The Kairos Discovery Lab is an opportunity for you to deliberately assess the state of your leadership in a supportive, spirit-infuse, highly engaged process. Discovery Lab will take you on a journey into your leadership that could change your life and ministry in just the way you need right now.
You’ll be part of a lab with other leader couples like you. People who are committed to their ministry leadership and ready to take it to the next level. The interview team will bath you in prayer and surround with support. You’ll leave knowing you are not alone.
I encourage you to put the next Discovery Lab on your calendar: February 18-22 at the COD Ranch in Tucson, AZ.
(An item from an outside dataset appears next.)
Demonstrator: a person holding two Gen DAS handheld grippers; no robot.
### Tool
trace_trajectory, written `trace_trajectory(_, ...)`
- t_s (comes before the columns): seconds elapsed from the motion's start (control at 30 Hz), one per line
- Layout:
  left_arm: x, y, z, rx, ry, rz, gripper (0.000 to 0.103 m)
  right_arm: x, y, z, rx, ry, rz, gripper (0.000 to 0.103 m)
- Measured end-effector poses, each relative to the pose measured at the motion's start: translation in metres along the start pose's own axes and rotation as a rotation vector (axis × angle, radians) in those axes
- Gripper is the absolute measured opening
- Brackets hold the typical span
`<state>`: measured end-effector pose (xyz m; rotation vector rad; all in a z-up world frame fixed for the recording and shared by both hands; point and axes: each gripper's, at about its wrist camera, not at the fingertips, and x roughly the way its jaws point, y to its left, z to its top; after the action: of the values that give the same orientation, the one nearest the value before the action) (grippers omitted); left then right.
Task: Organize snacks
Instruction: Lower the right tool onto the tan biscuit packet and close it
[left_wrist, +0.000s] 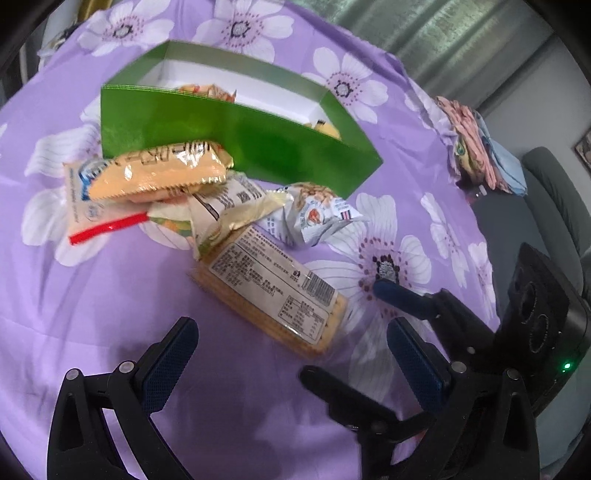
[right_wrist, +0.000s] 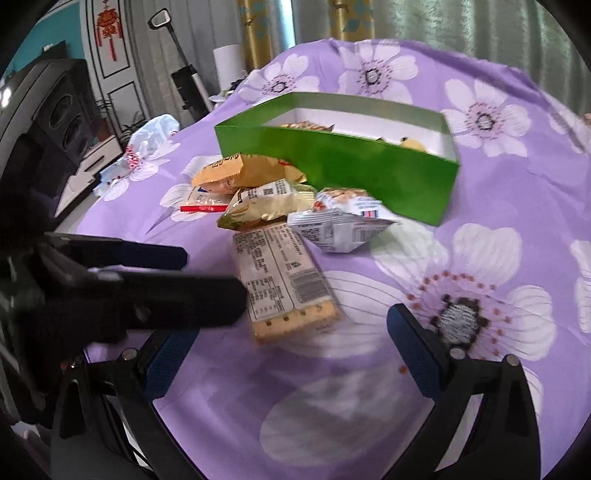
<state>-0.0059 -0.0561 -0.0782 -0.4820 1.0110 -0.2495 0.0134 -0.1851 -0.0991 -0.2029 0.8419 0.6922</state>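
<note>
A green open box (left_wrist: 236, 147) (right_wrist: 343, 166) stands on the purple flowered cloth, with a few snacks inside (left_wrist: 199, 90). In front of it lies a heap: an orange packet (left_wrist: 159, 173) (right_wrist: 251, 170), a yellow-green packet (left_wrist: 221, 210) (right_wrist: 266, 203), a white-blue packet (left_wrist: 317, 218) (right_wrist: 340, 221) and a white packet with a red strip (left_wrist: 85, 218). Nearest lies a clear cracker pack (left_wrist: 273, 291) (right_wrist: 280, 280), label up. My left gripper (left_wrist: 291, 354) (right_wrist: 210, 278) is open, just short of the pack. My right gripper (right_wrist: 291, 343) (left_wrist: 343, 328) is open too, at the pack's near end.
Folded cloths (left_wrist: 476, 147) sit at the table's right edge, a grey sofa (left_wrist: 546, 177) beyond. A plastic bag (right_wrist: 155, 133) lies at the far left edge, an upright vacuum cleaner (right_wrist: 188, 85) behind it. The two grippers are close together, side by side.
</note>
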Motion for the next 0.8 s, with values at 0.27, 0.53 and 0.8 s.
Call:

Right now, go to the Kairos website, download the Leader Self-Assessment, and get started on rebooting your leadership.
Father, I pray your courageous intentions upon these men and women who have accepted your leadership call in their lives. Fill them with your holy spirit for your glory and your kingdom’s good. Amen.
Have you read The Blessing: Giving the Gift of Unconditional Love (1993, 2011) by John Trent and Gary Smalley? The authors present the idea (or fact) that most people spend much of their lives seeking the blessing of acceptance but never receive it. I would be willing to bet that you feel like that a lot with your ministry. You work hard to do what you should do, to work well with your elders, and to minister graciously to your people but too often feel like in the end, it won’t really matter. You’re still going to get blamed or fired. I’ve sat with quite a few ministers (and their wives) who struggled through those bruising experiences.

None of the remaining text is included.